WHAT IS NEEDED
Show, in full, each line of the data that contains "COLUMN".

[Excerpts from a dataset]

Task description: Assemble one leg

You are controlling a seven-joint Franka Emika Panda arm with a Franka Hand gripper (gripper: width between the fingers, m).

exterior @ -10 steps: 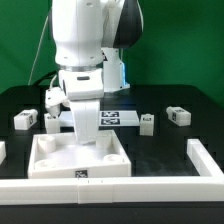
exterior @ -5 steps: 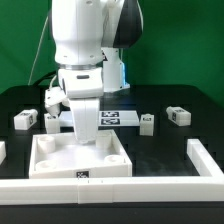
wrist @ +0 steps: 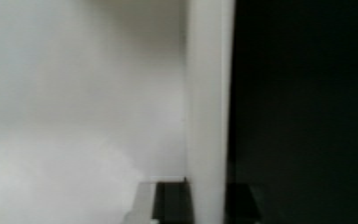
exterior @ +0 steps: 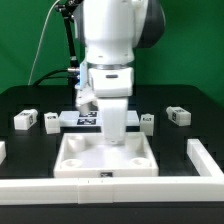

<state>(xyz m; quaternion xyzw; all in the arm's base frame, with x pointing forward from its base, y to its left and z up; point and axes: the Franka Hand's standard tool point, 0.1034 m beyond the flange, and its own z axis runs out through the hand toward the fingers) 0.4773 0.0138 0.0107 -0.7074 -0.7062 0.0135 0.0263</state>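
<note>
The large square white recessed panel (exterior: 72,166) lies on the black table near the front. My gripper (exterior: 118,140) reaches down onto its far rim. In the wrist view the gripper (wrist: 206,205) has one dark finger (wrist: 171,205) on each side of the panel's thin white wall (wrist: 208,100), so it is shut on that wall. Several small white legs with tags lie behind the panel: two on the exterior view's left (exterior: 25,120) (exterior: 52,122) and two on its right (exterior: 148,122) (exterior: 178,115). None is held.
The marker board (exterior: 85,118) lies flat behind the arm, partly hidden by it. White rails border the table at the front (exterior: 150,186) and on the exterior view's right (exterior: 205,155). Black cables hang at the back left.
The arm and the panel have slid together toward the exterior view's right. The legs and the marker board have not moved.
</note>
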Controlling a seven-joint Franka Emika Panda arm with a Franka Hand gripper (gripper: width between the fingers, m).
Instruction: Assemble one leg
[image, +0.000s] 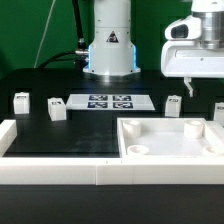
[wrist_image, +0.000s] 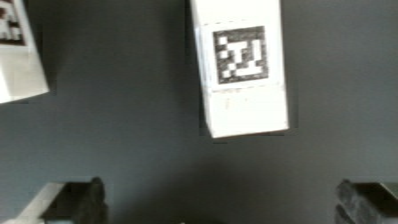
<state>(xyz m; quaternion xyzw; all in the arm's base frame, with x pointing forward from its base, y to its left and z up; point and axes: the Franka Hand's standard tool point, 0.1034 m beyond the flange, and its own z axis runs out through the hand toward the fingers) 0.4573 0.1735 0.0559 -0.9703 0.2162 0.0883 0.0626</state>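
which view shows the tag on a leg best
The wrist view: a leg fills much of the frame, and its black-and-white tag is large enough to make out the pattern. The exterior view shows four legs as small white posts, such as one right of the marker board, with tags only dark specks.

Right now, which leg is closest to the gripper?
The leg third from the exterior view's left, almost under the gripper; the other three stand farther off.

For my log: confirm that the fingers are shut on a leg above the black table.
Wrong in one respect: the fingers are open and hold nothing, as the wrist view shows. They are above the black table, but the leg rests on it, ungripped.
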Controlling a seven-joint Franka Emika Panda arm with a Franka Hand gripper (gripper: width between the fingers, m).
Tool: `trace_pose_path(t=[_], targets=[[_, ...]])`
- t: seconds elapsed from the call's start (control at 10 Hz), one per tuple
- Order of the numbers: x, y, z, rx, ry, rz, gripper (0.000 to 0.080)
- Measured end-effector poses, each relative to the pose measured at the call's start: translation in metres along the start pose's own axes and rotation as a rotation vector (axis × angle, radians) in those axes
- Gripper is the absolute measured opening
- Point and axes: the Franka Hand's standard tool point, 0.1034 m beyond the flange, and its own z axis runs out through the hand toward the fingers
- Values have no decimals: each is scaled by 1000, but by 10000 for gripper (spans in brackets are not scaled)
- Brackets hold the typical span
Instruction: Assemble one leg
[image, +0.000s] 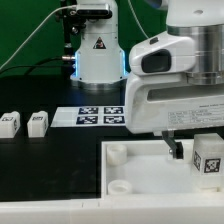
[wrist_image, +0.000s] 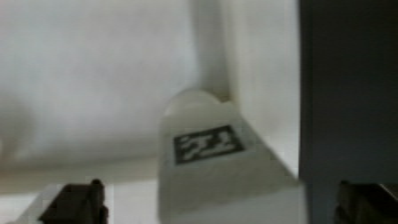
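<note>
The leg (image: 208, 158) (wrist_image: 210, 150), a small white stubby block, stands upright on the large white panel (image: 150, 190), close to the exterior view's right edge. We see one square black-and-white tag on the face turned toward the exterior camera; the same tag shows in the wrist view as a dark pattern on the block's pale side, blurred so that we cannot read its cells. The block's edges look straight and its top flat; it is far smaller than the panel beneath it. The robot's white hand (image: 175, 90) hangs directly over the leg. The jaws are spread wide: in the wrist view the two dark fingertips (wrist_image: 75, 200) sit at opposite sides with the leg between them, a clear gap on either side, so we find nothing gripped. In the exterior view one dark finger (image: 176, 148) hangs just beside the leg, on the exterior view's left of it. A raised round socket (image: 118, 152) marks the panel's near corner. Two more legs (image: 10, 123) (image: 38, 122) lie on the black counter (image: 50, 170) at the exterior view's left, well apart from the panel, and the marker board (image: 100, 115) lies between them and the hand.
</note>
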Motion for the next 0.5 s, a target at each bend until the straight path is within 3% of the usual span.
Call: trace_pose_path(t=[0.1,0.3,0.5], targets=[[0,-1,0,1,0,18,636],[0,0,0,0,0,31,293],[0,1,0,4,-1,236,294]])
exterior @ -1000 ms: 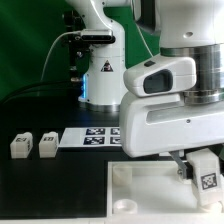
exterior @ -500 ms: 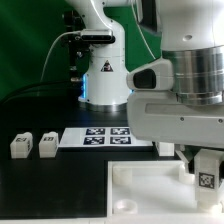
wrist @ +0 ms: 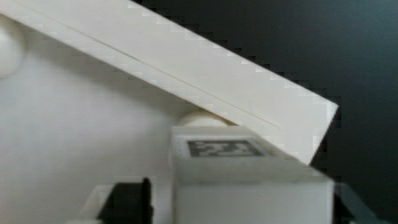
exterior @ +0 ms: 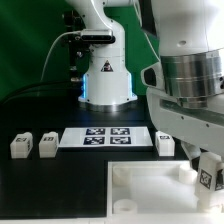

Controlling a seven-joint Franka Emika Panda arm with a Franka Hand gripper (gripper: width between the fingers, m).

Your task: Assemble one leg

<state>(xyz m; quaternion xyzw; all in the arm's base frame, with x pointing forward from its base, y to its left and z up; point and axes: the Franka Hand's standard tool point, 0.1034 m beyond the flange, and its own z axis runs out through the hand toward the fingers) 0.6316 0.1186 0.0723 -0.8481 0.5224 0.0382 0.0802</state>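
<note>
At the exterior view's lower right, the gripper (exterior: 203,165) points down over the white tray (exterior: 135,195). The leg (exterior: 208,180) is directly under it, upright, tag facing the cam, partly cut by the frame edge. Can't tell if the leg rests on the tray or hangs just above it. The fingertips are hidden behind the hand and the leg. The marker board (exterior: 105,137) lies flat beyond the tray, w/ a third loose leg (exterior: 166,143) just beside its right end. One loose leg (exterior: 20,146) and a second loose leg (exterior: 46,145) stand close together, well off to the left.

Wrist view: the leg (wrist: 228,160) fills the middle, tag toward the cam, its rounded end close to the tray's raised rim (wrist: 214,75). One dark finger (wrist: 121,200) stands just beside the leg. The other finger isn't visible, so can't tell whether the leg is clamped or merely straddled.
</note>
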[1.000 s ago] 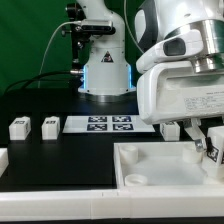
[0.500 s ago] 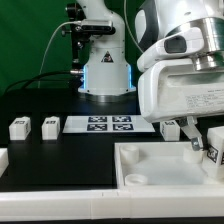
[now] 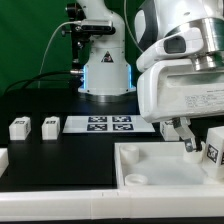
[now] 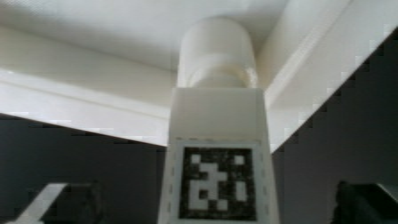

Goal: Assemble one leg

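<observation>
One leg (image 4: pixel 217 150), a white block with a black-and-white tag, stands between my gripper's (image 4: pixel 214 205) spread fingers (image 4: pixel 63 205). Neither finger touches it, so the gripper is open. The leg's round end points into a corner of the large white slab (image 4: pixel 107 70). In the exterior view this leg (image 3: pixel 213 150) is at the far right over the slab (image 3: pixel 160 165), with one finger (image 3: pixel 188 143) to its left. Two more legs (image 3: pixel 18 127) (image 3: pixel 50 125) stand on the black table at the exterior view's left.
The marker board (image 3: pixel 105 124) lies flat behind the slab, in front of the arm's base (image 3: pixel 105 75). Another white part (image 3: pixel 3 157) shows at the left edge. The slab has a raised rim along its front.
The fingers have spread apart from the leg on the slab. The visible finger moved to the exterior view's left; the leg stays in place.
</observation>
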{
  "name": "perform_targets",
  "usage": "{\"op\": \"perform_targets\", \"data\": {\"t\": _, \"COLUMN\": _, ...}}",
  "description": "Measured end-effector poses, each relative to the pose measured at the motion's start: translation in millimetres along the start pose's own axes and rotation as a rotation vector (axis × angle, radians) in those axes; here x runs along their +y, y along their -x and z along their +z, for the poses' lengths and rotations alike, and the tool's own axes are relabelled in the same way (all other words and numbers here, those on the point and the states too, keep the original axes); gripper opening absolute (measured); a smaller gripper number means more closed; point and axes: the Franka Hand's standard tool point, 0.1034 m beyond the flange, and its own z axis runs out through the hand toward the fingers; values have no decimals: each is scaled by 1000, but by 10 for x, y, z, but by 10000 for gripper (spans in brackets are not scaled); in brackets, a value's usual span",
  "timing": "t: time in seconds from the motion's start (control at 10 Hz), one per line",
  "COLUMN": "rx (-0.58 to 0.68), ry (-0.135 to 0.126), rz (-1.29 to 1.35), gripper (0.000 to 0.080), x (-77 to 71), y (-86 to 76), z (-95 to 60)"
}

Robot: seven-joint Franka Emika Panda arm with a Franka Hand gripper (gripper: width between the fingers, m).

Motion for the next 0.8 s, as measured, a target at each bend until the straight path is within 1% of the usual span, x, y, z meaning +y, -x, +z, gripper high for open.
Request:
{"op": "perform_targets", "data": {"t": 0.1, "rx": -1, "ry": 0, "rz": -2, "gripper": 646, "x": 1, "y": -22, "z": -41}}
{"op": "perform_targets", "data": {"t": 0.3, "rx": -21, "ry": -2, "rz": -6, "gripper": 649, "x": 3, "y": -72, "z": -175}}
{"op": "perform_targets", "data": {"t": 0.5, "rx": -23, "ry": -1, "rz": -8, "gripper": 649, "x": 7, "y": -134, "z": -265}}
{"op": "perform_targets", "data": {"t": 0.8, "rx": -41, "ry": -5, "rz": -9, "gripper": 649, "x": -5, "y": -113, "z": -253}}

YOUR RESPONSE
  "usage": "{\"op\": \"perform_targets\", \"data\": {\"t\": _, \"COLUMN\": _, ...}}",
  "COLUMN": "rx (-0.58 to 0.68), ry (-0.135 to 0.126), rz (-1.29 to 1.35), gripper (0.000 to 0.080), x (-77 to 71), y (-86 to 76), z (-95 to 60)"

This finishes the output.